Décédé en 2005, Jacques Villeret est une figure emblématique du cinéma français. En effet, souvent représenté dans la peau de personnages pleins de vie, de joie et candides, ce dernier serait loin des personnages fictifs qu’il a pu interprété sur les grands écrans des cinémas.
Son ex-femme, Irina Tarassov qu’il rencontra en 1973, se confie quant à ce tempérament de feu dans son livre mais surtout sur beaucoup de points que l’on ne savait pas du défunt acteur.

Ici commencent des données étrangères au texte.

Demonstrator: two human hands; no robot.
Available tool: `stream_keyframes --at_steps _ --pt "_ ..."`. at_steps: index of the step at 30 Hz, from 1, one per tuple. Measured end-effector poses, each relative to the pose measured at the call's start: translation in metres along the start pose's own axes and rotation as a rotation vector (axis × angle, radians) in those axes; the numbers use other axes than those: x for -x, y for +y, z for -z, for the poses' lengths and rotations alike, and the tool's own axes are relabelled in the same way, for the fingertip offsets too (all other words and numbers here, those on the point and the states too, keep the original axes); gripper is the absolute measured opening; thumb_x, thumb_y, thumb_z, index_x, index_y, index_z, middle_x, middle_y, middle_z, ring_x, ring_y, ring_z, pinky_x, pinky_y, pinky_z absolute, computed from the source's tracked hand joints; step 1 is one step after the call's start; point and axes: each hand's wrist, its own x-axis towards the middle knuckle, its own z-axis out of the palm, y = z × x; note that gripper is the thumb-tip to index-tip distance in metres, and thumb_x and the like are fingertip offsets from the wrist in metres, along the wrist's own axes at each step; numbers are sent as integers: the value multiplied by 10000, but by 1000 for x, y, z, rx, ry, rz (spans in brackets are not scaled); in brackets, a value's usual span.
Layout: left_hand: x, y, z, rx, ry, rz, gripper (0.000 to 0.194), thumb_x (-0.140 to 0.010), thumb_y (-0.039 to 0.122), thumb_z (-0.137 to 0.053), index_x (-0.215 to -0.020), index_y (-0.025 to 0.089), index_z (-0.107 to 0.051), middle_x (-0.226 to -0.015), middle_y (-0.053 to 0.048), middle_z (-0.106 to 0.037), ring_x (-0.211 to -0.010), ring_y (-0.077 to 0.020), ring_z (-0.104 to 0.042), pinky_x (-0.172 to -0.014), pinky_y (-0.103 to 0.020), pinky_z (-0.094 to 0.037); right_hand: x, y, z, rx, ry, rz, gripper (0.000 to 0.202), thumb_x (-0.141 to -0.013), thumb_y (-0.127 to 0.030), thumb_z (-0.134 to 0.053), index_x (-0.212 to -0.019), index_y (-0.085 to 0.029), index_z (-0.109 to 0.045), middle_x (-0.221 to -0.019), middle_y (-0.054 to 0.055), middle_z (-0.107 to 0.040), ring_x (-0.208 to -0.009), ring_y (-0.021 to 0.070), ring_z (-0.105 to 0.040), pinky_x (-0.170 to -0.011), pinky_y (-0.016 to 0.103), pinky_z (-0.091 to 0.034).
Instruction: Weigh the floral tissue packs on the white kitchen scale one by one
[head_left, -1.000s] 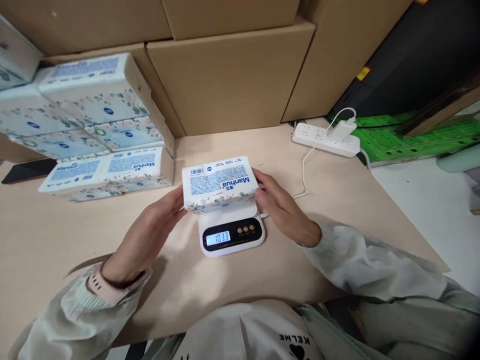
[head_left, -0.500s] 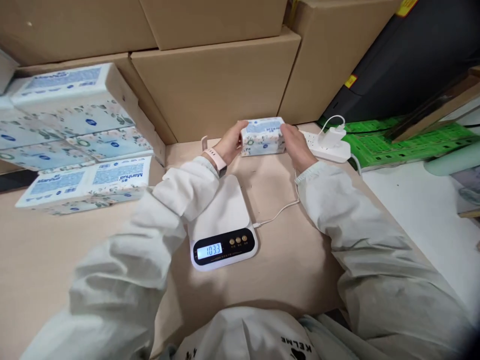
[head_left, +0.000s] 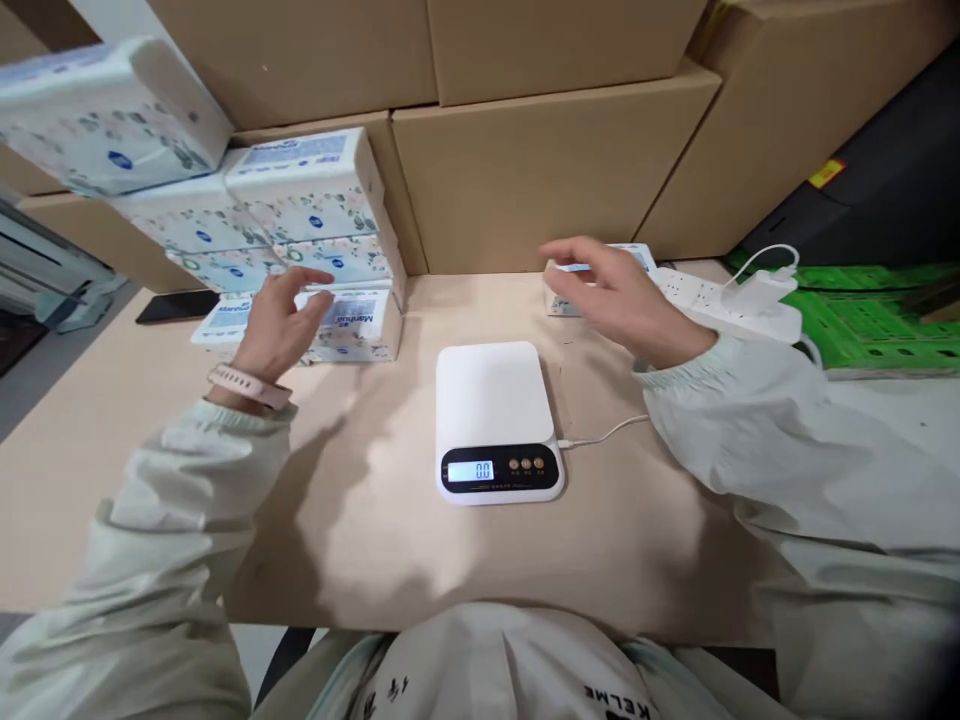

Ce n’est qu’en 1975 que l’idylle entre l’acteur et l’auteur débute, mais ce ne sera que très rapidement que la jeune femme va découvrir les démons de l’acteur notamment, son addiction à l’alcool. Elle grade espoir tout le long de la relation en se disant «Un jour, tout ira », elle dit « L’alcool est un instrument pour lui. Passé un nombre de verres, il retrouve la colère qui l’encombre depuis l’enfance, se prenant pour le maître du monde, menaçant, agressif et parfois dangereux », l’acteur lui a fait voir des vertes et des pas mures, elle aurait vécu un enfer à ses côtés confie t ‘elle au magazine Gala, a la sortie de son livre en 2005. Il serait dans une mélancolie pathologique, très possessif, et surtout dépressif et petit à petit il s’enterre vivant dans ce monde de vie très sombre et triste. En 1998, elle demande le divorce et sous le coup de la stupeur, et surtout dans son état dépressif pathologique, l’acteur allume le feu dans leur chambre.